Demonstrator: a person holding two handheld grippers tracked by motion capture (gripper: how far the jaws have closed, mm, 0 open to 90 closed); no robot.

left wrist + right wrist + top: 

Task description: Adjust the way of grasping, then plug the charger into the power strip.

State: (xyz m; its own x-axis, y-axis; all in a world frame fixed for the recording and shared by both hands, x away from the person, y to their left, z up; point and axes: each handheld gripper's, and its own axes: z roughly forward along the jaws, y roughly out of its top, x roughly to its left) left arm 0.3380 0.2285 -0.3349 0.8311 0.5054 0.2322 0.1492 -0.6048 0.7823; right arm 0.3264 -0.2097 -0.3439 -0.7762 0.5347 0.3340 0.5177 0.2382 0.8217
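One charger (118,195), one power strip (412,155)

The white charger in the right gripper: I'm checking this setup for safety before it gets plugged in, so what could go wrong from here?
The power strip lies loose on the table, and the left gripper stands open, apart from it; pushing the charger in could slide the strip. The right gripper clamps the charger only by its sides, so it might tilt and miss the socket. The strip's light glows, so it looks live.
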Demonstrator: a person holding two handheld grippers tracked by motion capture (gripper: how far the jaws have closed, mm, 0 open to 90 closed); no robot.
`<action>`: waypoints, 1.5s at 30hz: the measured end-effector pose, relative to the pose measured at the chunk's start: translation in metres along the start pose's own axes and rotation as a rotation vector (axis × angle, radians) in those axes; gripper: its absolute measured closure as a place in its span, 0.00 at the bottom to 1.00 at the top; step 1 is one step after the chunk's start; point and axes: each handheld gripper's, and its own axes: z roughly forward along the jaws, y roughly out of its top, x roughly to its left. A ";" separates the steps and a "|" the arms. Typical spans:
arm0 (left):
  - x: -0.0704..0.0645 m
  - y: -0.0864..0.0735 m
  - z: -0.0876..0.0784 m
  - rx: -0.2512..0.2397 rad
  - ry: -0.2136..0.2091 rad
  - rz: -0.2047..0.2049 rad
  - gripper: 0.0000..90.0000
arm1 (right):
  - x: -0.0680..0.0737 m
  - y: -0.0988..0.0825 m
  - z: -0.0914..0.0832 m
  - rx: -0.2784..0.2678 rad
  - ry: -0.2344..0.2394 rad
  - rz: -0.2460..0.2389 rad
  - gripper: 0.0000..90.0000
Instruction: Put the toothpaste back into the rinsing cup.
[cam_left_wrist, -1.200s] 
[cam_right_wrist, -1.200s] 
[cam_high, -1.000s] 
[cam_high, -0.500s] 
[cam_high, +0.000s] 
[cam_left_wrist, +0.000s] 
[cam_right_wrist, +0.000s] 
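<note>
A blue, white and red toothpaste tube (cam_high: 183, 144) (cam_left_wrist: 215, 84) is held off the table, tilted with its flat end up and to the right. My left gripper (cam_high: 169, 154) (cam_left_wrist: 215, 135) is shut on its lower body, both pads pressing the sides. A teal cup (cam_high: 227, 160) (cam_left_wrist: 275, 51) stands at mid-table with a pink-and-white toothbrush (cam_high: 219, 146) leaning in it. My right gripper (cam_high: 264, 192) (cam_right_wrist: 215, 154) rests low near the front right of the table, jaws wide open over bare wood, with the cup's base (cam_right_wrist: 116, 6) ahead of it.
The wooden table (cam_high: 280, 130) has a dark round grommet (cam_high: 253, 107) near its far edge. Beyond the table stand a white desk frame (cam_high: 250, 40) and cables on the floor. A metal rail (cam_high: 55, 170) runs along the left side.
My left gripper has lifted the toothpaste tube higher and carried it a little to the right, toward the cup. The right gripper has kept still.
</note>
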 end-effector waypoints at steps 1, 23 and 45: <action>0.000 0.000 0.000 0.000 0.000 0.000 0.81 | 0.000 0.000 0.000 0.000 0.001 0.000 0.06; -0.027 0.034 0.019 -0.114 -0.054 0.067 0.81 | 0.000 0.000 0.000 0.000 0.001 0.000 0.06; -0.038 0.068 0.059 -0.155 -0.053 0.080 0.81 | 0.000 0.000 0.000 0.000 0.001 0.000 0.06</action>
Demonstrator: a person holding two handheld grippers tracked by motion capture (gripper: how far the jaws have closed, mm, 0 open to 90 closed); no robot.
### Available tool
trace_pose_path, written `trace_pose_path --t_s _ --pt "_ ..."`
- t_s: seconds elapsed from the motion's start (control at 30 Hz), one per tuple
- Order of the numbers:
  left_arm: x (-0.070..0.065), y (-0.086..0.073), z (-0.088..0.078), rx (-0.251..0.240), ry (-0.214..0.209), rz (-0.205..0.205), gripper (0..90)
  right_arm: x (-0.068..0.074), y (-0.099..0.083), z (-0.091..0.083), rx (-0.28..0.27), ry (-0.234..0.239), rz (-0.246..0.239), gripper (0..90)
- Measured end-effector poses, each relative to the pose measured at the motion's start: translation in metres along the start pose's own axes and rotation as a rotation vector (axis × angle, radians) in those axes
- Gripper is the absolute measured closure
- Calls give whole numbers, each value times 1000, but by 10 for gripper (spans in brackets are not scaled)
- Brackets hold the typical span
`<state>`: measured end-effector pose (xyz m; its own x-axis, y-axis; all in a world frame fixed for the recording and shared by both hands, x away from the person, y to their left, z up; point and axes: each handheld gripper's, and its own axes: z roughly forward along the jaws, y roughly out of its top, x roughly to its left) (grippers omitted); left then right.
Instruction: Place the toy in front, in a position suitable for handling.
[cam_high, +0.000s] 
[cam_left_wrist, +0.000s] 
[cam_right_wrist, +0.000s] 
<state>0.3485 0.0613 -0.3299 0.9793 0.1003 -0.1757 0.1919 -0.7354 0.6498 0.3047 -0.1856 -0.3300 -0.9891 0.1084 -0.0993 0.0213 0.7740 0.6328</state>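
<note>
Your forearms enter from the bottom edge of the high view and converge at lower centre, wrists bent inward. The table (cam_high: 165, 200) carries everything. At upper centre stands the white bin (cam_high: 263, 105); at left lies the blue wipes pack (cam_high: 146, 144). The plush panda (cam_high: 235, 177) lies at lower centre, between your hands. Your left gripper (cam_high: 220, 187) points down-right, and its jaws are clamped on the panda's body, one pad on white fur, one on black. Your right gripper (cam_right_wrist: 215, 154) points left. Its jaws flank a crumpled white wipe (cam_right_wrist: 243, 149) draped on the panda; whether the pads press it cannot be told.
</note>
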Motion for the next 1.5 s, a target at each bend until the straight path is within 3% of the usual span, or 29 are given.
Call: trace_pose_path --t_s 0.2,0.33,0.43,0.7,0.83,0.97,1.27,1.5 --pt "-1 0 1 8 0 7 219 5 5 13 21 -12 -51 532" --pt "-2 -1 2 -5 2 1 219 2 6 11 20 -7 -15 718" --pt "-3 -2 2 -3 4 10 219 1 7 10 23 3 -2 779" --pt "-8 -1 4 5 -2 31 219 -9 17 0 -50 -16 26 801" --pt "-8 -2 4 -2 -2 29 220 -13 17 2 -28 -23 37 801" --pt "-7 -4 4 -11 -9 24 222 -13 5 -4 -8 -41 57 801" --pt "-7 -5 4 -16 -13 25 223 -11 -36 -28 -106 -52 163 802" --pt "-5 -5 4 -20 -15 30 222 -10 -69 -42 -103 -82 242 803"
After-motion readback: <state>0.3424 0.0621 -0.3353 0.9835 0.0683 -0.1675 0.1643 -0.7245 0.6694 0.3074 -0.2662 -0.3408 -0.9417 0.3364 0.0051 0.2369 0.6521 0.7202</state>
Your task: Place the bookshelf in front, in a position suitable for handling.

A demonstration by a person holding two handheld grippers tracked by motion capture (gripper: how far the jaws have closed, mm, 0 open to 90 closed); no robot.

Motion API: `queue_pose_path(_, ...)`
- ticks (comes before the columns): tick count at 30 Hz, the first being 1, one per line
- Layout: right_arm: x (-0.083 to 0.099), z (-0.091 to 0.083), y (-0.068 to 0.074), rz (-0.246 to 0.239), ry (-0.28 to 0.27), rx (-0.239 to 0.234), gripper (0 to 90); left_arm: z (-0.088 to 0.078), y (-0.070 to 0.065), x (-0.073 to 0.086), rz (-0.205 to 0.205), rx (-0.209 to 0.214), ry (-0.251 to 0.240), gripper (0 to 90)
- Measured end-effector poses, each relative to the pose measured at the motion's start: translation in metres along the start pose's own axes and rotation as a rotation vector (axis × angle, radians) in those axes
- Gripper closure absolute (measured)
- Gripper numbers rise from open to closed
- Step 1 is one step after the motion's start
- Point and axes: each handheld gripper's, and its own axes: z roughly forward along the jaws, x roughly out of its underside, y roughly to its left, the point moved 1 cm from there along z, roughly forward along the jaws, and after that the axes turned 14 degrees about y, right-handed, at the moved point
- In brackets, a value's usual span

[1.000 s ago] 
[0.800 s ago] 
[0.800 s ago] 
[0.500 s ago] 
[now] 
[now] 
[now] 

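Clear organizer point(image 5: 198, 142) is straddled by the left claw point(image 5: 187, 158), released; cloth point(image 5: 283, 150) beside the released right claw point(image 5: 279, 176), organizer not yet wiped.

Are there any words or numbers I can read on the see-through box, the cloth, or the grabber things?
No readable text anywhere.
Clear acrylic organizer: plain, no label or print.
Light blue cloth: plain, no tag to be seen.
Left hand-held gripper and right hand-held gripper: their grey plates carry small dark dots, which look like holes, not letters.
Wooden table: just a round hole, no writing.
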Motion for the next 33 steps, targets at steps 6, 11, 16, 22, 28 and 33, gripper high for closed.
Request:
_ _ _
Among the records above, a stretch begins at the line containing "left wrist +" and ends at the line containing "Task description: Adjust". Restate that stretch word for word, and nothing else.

▶ **Exercise output**:
left wrist + right wrist + top: 

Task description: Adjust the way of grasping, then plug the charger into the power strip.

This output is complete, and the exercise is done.